Стоит сравнить две хронологически близкие записи Кузмина от 1906 года – до знакомства с кругом Иванова и после, чтобы сопоставить то, как меняется стратегия осмысления Кузминым дневника и себя относительно дневника. Если в первой записи утверждается, что дневник пишется менее всего для других (как эго-документ), то уже спустя два месяца автор явно пишет о своем желании читать дневник аудитории. Так текст превращается в публичное произведение.

И я прочел Сомову дневник, он говорил, что он – ahuri [ошеломляющий. – фр.], что это бьет по голове, говорил, что, кроме интереса скандала, некоторым он мог бы быть толчком и даже <исправлением?>; намечал Иванова и Бенуа. Кажется, и действительно ему понравилось, хотя я менее всего думал, пиша дневник, о том, чтобы это нравилось кому-нибудь. <…> Да, Сомов нашел, что впечатление дневника бодрящее, что чувствуется любовь к жизни, к телу, к плоти, никакого нытья (24 апреля 1906 г.)[752];

Читал дневник. Это было очень важно для меня и, почему-то думаю, и для Ивановых. Что бы ни было дальше, лед сломан. Вяч<еслав> Ив<анович> не только говорил о художественности[753], но не отвратился и от содержания и согласился даже, что он целомудрен (13 июня 1906 г.)[754].

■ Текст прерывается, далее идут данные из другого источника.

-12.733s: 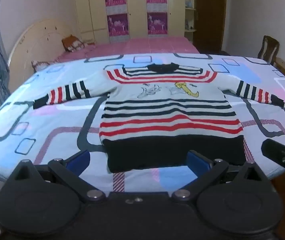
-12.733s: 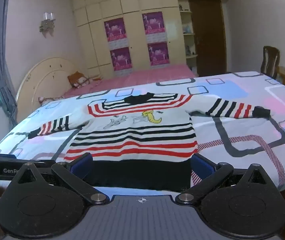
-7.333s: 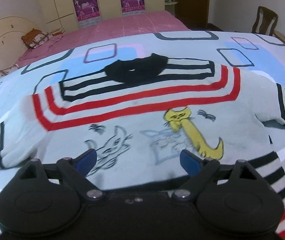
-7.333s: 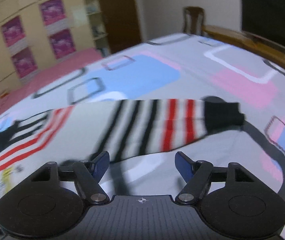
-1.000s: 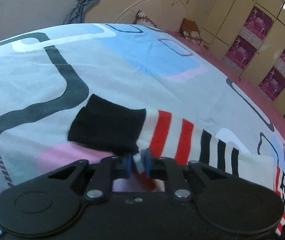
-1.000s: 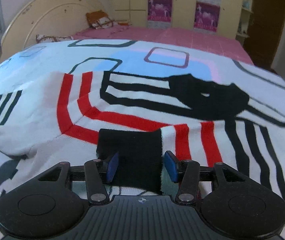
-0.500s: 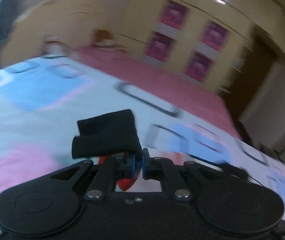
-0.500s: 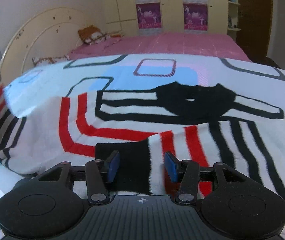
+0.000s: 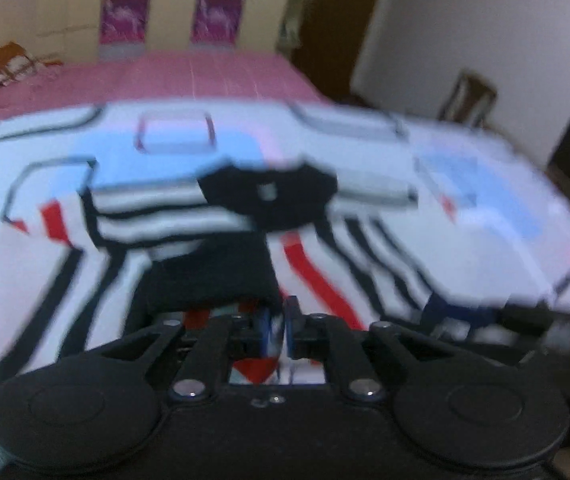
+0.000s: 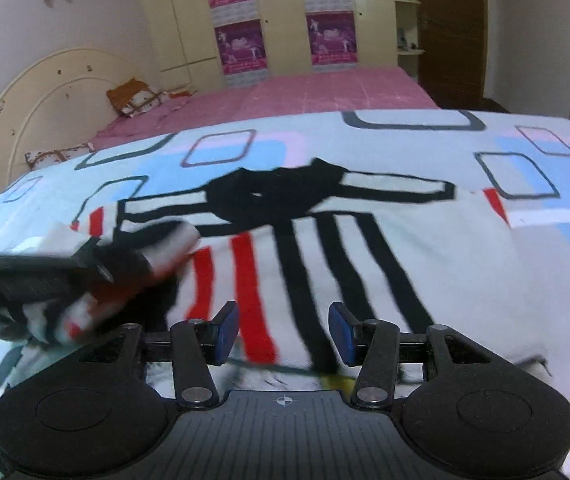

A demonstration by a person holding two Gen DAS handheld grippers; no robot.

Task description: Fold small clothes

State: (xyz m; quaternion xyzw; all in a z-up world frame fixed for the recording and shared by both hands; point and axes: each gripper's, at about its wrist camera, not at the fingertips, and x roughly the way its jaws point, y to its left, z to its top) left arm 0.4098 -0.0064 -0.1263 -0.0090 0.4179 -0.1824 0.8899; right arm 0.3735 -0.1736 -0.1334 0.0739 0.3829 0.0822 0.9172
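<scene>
The left gripper (image 9: 277, 326), its jaws pinched narrow on the left sleeve (image 9: 209, 276) just behind the black cuff, has swung that sleeve in from the bare bedspread (image 10: 545, 216) a second ago and now carries it over the sweater (image 10: 425, 264), just below the black collar (image 10: 273, 194). The right gripper (image 10: 283, 330) has let go: its jaws stand wide and empty over the right sleeve (image 10: 325, 280), which lies flat across the chest below the collar. I judge both sleeves nearly folded in, the left not yet laid down.
</scene>
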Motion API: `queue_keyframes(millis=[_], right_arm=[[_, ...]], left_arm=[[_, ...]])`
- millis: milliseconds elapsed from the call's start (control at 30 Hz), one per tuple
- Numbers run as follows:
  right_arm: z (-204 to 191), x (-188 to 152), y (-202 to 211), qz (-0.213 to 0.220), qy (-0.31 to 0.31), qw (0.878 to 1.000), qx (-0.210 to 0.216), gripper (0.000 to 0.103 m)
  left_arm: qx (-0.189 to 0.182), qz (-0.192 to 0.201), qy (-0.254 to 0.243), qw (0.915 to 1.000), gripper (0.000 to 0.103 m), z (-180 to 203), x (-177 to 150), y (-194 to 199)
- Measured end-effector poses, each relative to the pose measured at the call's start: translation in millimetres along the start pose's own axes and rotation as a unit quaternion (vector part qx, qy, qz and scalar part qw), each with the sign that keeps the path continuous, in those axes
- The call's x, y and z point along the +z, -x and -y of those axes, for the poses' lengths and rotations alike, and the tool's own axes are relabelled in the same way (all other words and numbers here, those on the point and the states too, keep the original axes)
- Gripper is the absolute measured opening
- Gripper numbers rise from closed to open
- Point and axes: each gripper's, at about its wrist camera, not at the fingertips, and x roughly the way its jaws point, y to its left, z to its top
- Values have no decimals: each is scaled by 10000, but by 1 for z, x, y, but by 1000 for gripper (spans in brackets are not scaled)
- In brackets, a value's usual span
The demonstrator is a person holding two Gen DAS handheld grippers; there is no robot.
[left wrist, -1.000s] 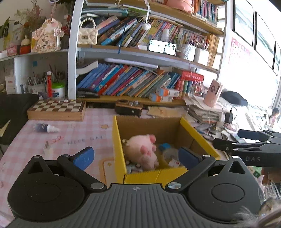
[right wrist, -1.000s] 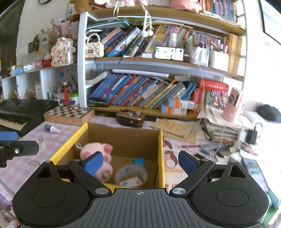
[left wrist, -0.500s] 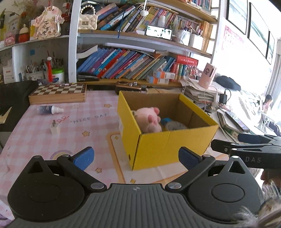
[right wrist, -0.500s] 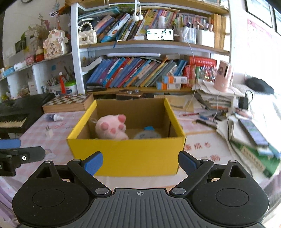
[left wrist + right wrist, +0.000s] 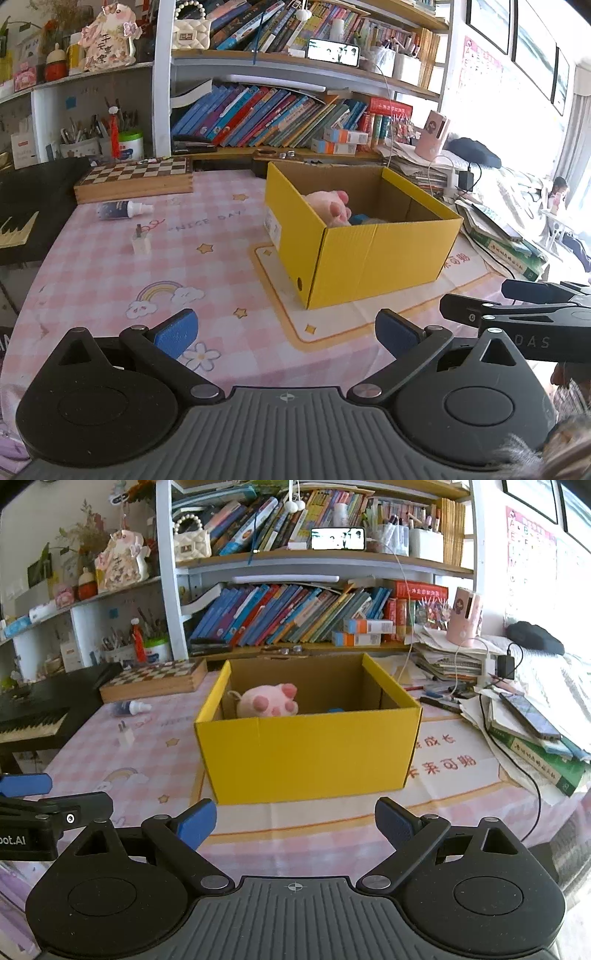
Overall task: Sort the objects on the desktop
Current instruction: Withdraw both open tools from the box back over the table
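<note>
A yellow cardboard box [image 5: 306,753] [image 5: 373,258] stands on the pink checked tablecloth. A pink plush toy [image 5: 269,701] [image 5: 330,206] lies inside it, with something blue beside it, mostly hidden by the wall. My left gripper [image 5: 284,330] is open and empty, well in front of the box's near left corner. My right gripper [image 5: 295,821] is open and empty too, just short of the box's front wall. A small blue bottle [image 5: 123,209] [image 5: 131,708] and a small white plug-like piece [image 5: 141,242] [image 5: 125,734] lie on the cloth to the left.
A wooden chessboard box [image 5: 135,179] sits at the back left before the bookshelf [image 5: 295,602]. A black keyboard [image 5: 33,716] borders the left edge. Stacked books, papers, a phone [image 5: 528,710] and cables crowd the right side. A person [image 5: 557,192] sits far right.
Both grippers have pulled back and down from above the box. The box now stands farther off and its outer walls show. Both stay open.
</note>
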Motion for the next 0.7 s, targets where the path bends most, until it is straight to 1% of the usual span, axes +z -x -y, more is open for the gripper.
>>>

Изменение отношений между эго-документами и художественными текстами составляло основу жизнетворческого поведения символистов[755], и Кузмин, находясь под влиянием Иванова, очевидно ему следовал. По этой причине некоторые особенности дневниковой формы (неразличение автора и адресата, нефикциональность, автобиографичность текста и др.[756]) Кузмин переносил из дневника в свои произведения. Отсутствие границы между художественным и (авто)документальным стало одним из главных принципов творчества Кузмина второй половины 1900-х годов: в эти годы он неоднократно намеренно нивелировал различия между собой, автором-рассказчиком и героями произведений. Так, автор романа «Крылья» (1906) никогда не опровергал своего биографического сходства с главным героем произведения, Ваней Смуровым[757], что быстро стало элементом публичного образа Кузмина. В том же ряду можно вспомнить и «Александрийские песни», лирического героя которых моментально отождествили с самим Кузминым. Примеры можно множить: цикл «Любовь этого лета» передает нюансы взаимного любовного чувства, которое параллельно написанию цикла переживал и его автор, – сиюминутность передачи событий подчеркнута датировками вроде «июнь-август 1906»; циклы расположены внутри книги в хронологической последовательности, что создает ощущение лирического дневника.

Помимо этого, Кузмин намеренно создавал ситуации, когда художественное произведение не могло быть понято без соответствующего биографического комментария: так было со стихотворным циклом «Прерванная повесть», опубликованном в начале 1907 года в альманахе «Белые ночи»[758]. Запутанные любовные отношения, история которых развивалась в цикле, едва ли мог прояснить «прозаический дублет» – опубликованная в том же альманахе повесть «Картонный домик». Разобраться в произошедшем можно было только в одном случае: если знать историю из первых уст, то есть от самого Кузмина, который подробно описал ее в дневнике. Небольшой литературный скандал, который последовал за выходом этих текстов[759], мог развернуться, только если читатель знал, о ком именно идет речь, и ощущал неоднозначность ситуации вынесения личных отношений в область беллетристики. Результатом этой стратегии стала противоречивая и неоднозначная слава Кузмина, которую он культивировал, очевидно ощущая ее продуктивность в период высокой конкуренции за внимание публики.